Results: Of the 1,433 citations screened, 34 publications, reporting 28 unique real-world studies, were eligible for inclusion. Thirty-two publications were conference abstracts and two were full-length articles. Studies spanned Asia (n=20), Europe (n=4), and North America (n=4), reporting a total of 2,813 1L DLBCL patients treated with Pola-R-CHP. Outcomes of interest were not consistently reported in all studies. Inter-study variability was noted in both baseline characteristics and outcome reporting, which should be considered when interpreting the outcome data.

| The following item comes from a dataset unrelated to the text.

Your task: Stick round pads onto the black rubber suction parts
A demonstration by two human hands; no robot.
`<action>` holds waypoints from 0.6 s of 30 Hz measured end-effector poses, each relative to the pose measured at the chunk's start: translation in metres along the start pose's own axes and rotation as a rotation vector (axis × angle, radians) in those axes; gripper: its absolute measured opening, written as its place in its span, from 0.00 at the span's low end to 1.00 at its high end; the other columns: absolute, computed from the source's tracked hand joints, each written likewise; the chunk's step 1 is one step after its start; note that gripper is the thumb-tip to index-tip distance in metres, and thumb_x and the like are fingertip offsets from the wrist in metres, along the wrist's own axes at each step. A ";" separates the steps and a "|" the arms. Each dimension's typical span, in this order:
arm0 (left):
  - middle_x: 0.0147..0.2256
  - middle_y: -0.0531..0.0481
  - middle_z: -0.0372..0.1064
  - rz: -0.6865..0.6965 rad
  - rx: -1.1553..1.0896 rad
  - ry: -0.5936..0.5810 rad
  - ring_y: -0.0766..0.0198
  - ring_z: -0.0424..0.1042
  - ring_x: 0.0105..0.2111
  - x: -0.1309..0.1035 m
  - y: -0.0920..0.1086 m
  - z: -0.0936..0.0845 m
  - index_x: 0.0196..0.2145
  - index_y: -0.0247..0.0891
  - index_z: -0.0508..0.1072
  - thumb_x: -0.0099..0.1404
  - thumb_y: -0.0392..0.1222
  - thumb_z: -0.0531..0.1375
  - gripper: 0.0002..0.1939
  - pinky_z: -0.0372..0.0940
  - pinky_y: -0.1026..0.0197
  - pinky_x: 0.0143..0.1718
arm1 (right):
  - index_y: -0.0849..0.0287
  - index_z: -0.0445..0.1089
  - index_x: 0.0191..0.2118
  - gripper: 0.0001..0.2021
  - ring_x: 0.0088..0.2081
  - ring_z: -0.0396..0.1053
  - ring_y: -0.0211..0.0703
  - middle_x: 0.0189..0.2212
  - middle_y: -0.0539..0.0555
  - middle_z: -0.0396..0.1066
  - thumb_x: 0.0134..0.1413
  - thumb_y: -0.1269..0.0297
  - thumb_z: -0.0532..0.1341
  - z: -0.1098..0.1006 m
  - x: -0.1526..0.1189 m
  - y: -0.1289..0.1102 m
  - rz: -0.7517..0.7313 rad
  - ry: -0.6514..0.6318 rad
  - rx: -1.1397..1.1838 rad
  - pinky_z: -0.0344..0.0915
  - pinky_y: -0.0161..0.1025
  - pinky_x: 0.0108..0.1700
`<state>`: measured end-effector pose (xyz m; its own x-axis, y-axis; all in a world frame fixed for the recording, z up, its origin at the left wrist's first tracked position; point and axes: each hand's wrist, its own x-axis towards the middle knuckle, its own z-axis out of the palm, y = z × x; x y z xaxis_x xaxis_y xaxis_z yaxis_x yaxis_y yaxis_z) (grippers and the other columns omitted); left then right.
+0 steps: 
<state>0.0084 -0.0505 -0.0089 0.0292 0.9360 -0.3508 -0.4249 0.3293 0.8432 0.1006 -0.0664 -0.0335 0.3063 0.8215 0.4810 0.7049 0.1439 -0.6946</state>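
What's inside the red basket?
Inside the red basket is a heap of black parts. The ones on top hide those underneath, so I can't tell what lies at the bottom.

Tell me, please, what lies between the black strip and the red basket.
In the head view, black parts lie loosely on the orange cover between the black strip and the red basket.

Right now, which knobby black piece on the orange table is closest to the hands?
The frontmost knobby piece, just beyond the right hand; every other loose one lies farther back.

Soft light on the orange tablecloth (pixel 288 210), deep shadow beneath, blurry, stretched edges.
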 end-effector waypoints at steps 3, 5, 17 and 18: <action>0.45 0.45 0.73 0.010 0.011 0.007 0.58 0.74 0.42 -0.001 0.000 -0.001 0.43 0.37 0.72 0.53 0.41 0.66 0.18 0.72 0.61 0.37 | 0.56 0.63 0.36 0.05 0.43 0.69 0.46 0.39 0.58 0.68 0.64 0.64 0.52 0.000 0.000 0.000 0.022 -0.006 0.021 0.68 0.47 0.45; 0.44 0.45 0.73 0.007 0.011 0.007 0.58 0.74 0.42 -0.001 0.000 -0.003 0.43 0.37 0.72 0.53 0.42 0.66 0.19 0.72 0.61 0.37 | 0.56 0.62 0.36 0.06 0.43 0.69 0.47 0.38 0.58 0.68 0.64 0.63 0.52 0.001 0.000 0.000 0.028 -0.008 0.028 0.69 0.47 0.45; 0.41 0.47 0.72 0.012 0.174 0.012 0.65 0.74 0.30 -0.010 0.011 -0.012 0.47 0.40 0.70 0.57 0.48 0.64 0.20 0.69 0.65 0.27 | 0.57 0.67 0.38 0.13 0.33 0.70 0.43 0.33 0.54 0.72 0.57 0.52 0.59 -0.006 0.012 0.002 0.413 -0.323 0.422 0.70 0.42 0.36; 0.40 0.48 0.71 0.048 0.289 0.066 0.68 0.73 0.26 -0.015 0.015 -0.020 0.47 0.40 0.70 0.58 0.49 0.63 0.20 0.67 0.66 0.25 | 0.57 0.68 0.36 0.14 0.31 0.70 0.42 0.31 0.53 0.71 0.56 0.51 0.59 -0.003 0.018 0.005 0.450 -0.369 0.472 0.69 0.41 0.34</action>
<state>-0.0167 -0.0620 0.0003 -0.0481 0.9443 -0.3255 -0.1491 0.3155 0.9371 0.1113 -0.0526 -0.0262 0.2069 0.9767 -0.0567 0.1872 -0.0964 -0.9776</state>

Median age was reported in 20 studies, ranging from 56 to 84 years. In 2 studies, the median age was >80 years and subgroup data for patients aged >80 years were reported in 7 studies. In the 21 studies reporting International Prognostic Index (IPI) score, IPI was ≥2 in 78% (1,247/1,595) of patients. In the 17 studies reporting cell of origin from either immunohistochemistry or gene expression profiling, 33% of patients (443/1,337) were classified as germinal center B-cell-like (GCB), 56% (747/1,337) as non-GCB, 1% (16/1,337) as activated B-cell-like, and 10% (131/1,337) as unclassified. In the 19 studies reporting Ann Arbor stage, 13% (241/1,845) of patients were categorized as stage I/II and 81% (1,486/1,845) of patients as stage III/IV. Two studies had a follow-up of <6 months, while the remaining 13 studies had a follow-up >6 months, including 3 studies with a follow-up exceeding 12 months. The objective response rate (ORR) for patients receiving Pola-R-CHP was 92% (1,294 responses of 1,411 patients across 19 studies). The complete response (CR) rate was 80% (1,144 responses of 1,438 patients across 22 studies), while the CR rate for patients aged >80 years was 74% (53 complete responses of 72 patients across 4 studies).The 12-month PFS rate for patients receiving Pola-R-CHP was 84% (773 patients event-free of 925 patients across 7 studies). Among patients aged >80 years, the overall 12-month PFS rate was 68% (34 patients event-free of 50 patients across 2 studies). Overall survival (OS) data were sparse (n=4 studies) due to insufficient follow-up. In 13 studies reporting adverse events (AEs), findings were consistent with POLARIX data. The most common AEs were all-grade neutropenia (35%, 138/391 across 6 studies), all-grade anemia (32%, 115/363 across 5 studies), and all-grade infections (27%, 96/352 across 5 studies). No quality-of-life data were reported.

Conclusion: This SLR analyzing currently available RWD addressing the safety and effectiveness of Pola-R-CHP for 1L DLBCL aligns with results from the POLARIX trial. Despite study and reporting heterogeneity, response rates and PFS are consistent, as are outcomes in patients older than 80 years, supporting the use of this regimen in patients with newly diagnosed DLBCL.